Chuck Hagel veut rationaliser le fonctionnement du Pentagone

Juste après son élection à la Maison Blanche, le président Obama avait averti les industriels américain de la défense : « L’époque des chèques en blanc est révolue. » Nommé à la tête du Pentagone par George W Bush et maintenu à ce poste par le successeur de ce dernier, Robert Gates avait alors entrepris de revoir les grands programmes d’armements.

Compte tenu de la crise économique, il était attendu que les forces armées américaines, après avoir bénéficié de budgets en hausse constante depuis 2001, allaient devoir se serrer un peu la ceinture. De là date, par exemple, la fin de la production de l’avion furtif F-22. En 2009, le Government Account Office (GAO) avait indiqué que 96 programmes d’armement présentaient un surcoût de 25% par rapport aux estimations initiales, soit un dérapage de 1.600 milliards de dollars. « Chaque dollar dépensé pour s’assurer de manière excessive contre un risque lointain ou en déclin (…) est un dollar qui n’est pas disponible pour s’occuper » des Américains », avait alors expliqué Robert Gates.

Son successeur à la tête du Pentagone, Leon Panetta, a poursuivi cette politique, marquée par la réorientation stragique de Washington vers la région Asie-Pacifique et la baisse programmée des effectifs militaires, notamment au sein de l’US Army et de l’US Marine Corps. Reprenant l’expression du président Obama, il avait affirmé, en début d’année, que le temps des « chèques en blanc » signés au profit des forces armées américaines était terminé. Mais à l’époque, le mur budgétaire n’était pas encore une réalité.

Car depuis, faute d’accord sur le montant de la dette au Congrès, le nouveau secrétaire à la Défense, Chuck Hagel, doit trouver 41 milliards de dollars d’économies d’ici septembre prochain. Et ce n’est sans doute pas fini car si de nouvelles coupes automatiques sont décidées, le budget du Pentagone devra diminuer de 8% sur 10 ans et se passer de 50 milliards dollars par an sur cette période.

Le défi sera donc de faire tout aussi bien mais avec moins de moyens. « Le rôle des Etats-Unis dans le monde n’est pas en question car le pays ne peut pas se payer le luxe de se replier sur lui-même », a affirmé Chuck Hagel, lors de son premier grand discours depuis sa prise de fonctions prononcé le 3 avril devant l’Université de défense nationale (NDU) de Washington. Car, a-t-il poursuivi, « si nous refusons d’être les leaders, quelqu’un d’autre remplira le vide. »

« L’armée des Etats-Unis reste un outil essentiel de la puissance américaine, mais qui doit être utilisé judicieusement, avec une vision claire de ses limites », a encore avancé Chuck Hagel. « Nous devons remettre en question toutes les hypothèses passées et nous devons tout mettre sur la table », a-t-il ajouté.

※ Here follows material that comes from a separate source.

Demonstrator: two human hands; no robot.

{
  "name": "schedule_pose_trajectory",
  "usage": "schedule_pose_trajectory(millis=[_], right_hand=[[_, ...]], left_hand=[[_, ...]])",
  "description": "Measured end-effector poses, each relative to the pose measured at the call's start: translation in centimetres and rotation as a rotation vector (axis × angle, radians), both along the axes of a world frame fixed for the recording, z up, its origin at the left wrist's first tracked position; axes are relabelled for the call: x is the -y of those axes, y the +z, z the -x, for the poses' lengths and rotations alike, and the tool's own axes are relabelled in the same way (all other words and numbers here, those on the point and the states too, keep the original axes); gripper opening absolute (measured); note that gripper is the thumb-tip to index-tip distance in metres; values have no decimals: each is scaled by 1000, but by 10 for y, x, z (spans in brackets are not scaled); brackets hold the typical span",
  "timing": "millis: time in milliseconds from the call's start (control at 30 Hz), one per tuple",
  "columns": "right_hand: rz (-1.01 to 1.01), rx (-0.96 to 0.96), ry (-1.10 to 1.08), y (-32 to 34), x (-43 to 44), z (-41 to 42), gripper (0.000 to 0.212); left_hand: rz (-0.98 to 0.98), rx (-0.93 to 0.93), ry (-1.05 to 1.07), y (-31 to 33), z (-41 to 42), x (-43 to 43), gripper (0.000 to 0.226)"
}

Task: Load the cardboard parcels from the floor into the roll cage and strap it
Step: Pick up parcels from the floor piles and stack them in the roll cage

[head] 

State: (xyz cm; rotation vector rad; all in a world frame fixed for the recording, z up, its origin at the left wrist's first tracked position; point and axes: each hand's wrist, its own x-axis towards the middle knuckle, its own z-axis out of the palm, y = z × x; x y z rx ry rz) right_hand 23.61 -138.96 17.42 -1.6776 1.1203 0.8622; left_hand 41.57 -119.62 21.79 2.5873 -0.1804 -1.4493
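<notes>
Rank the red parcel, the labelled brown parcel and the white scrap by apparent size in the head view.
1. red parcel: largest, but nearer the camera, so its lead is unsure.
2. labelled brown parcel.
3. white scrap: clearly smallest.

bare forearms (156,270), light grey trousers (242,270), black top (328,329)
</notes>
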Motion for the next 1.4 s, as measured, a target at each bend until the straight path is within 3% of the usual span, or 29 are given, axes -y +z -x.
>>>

Car, avec des ambitions élevées et des ressources en baisse, il faudra bien trouver des marges de manoeuvre pour financer les nouveaux équipements, les opérations et la préparation des forces. Et apparemment, Chuck Hagel a quelques idées là-dessus car il compte bien s’attaquer au mode de fonctionnement du Pentagone, et donc, à sa bureaucratie envahissante.

« A maints égards, le plus gros défi budgétaire à long terme auquel est confronté le département de la Défense n’est pas un budget inchangé ou en déclin, mais le déséquilibre grandissant dans la façon dont cet argent est dépensé », a-t-il ainsi estimé.

Et de constater que si le format des « forces opérationnelles » a été « radicalement réduit depuis la Guerre Froide », « le nombre de généraux 3 ou 4 étoiles, et la chaîne de commandement qui s’en suit, est loin d’avoir suivi cette tendance. »

En outre, Chuck Hagel a noté que « plus de 300.000 militaires accomplissent des tâches civils ou commerciales » et non le métier pour lequel ils ont été formés. Et comme un soldat bénéficie de prestations sociales et de santé plus élevées que dans le civil, il y voit un gisement d’économies… Car pour lui, « si l’armée n’est pas une entreprise », cela ne doit pas l’empêcher de « prendre exemple sur le privé pour rationnaliser son fonctionnement. »

Mais la charge sans doute la plus piquante a été adressée aux industriels de l’armement. La modernisation des forces armées, selon Chuck Hagel, « depend de systèmes qui sont largement plus onéreux et risqués technologiquement que ce qui était promis ou budgété. Comme par exemple le programme F-35, dont le coût a doublé depuis son lancement, en 2001. Fera-t-il mieux que Robert Gates?